What Are Ring Kernels?
Ring Kernels implement the persistent kernel pattern, where GPU compute units remain active in a processing loop, consuming messages from lock-free queues and producing results asynchronously. This enables entirely new programming paradigms on GPUs:
Traditional Kernel Model
Host → Launch Kernel → GPU Executes → Kernel Terminates → Host
(5-50μs overhead per launch)
Ring Kernel Model
Host → Launch Once → GPU Stays Resident → Process Messages Continuously
(0μs launch overhead after initial launch)
Key Concepts
1. Persistent Execution
Ring Kernels run in an infinite loop on the GPU, waiting for and processing messages as they arrive. The kernel lifecycle:
Launch → Activate → [Process Messages] → Deactivate → Terminate
↑ ↓
└───────────────┘
2. Lock-Free Message Passing
Messages are exchanged through lock-free ring buffers using atomic operations:
- Enqueue: Compare-and-swap to claim slot, write message
- Dequeue: Compare-and-swap to claim message, read data
- Thread-safe: Multiple producers and consumers without locks
3. Actor-Style Programming
Each kernel instance acts as an independent actor with:
- Mailbox: Input queue for receiving messages
- State: Persistent local state across messages
- Behavior: Message processing logic
- Output: Results sent to other actors or host
Why Use Ring Kernels?
Performance Benefits
1. Eliminate Launch Overhead
- Traditional: 5-50μs per kernel launch
- Ring Kernel: One-time launch, then 0μs
2. High Message Throughput
- CPU simulation: ~10K-100K messages/sec
- GPU (CUDA): ~1M-10M messages/sec
- GPU (Metal/OpenCL): ~500K-5M messages/sec
3. Low Latency
- Traditional: Launch overhead + execution time
- Ring Kernel: Immediate message processing (no launch)
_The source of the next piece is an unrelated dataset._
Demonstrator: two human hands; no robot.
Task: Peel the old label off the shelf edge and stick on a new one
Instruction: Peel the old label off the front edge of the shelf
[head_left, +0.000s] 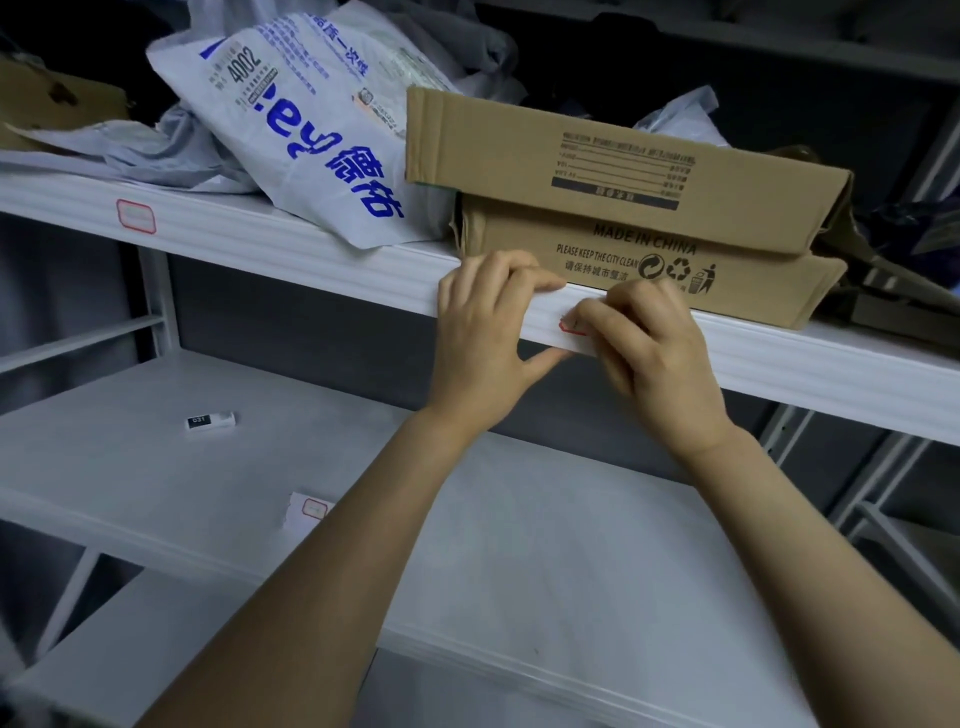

Programming Model Benefits
1. Reactive Programming
- Event-driven computation
- Asynchronous message handling
- Natural fit for streaming data
2. Actor Systems
- Isolated actors with message passing
- Location transparency
- Fault isolation
3. Graph Computation
- Vertex-centric algorithms (Pregel-style)
- Bulk synchronous parallel (BSP) patterns
- Dynamic workload distribution
Supported Backends
Ring Kernels work across all DotCompute backends:
| Backend | Status | Performance | Platform |
|---|---|---|---|
| CUDA | ✅ Production | ~1M-10M msgs/sec | NVIDIA GPUs |
| Metal | ✅ Production | ~500K-5M msgs/sec | Apple Silicon |
| OpenCL | ✅ Production | ~500K-5M msgs/sec | Cross-platform |
| CPU | ✅ Simulation | ~10K-100K msgs/sec | All platforms |
Use Cases
1. Graph Analytics
Problem: Traditional batch processing inefficient for dynamic graphs
Solution: Vertex-centric message passing with Ring Kernels
// PageRank with Ring Kernels
[RingKernel(Mode = RingKernelMode.Persistent, Domain = RingKernelDomain.GraphAnalytics)]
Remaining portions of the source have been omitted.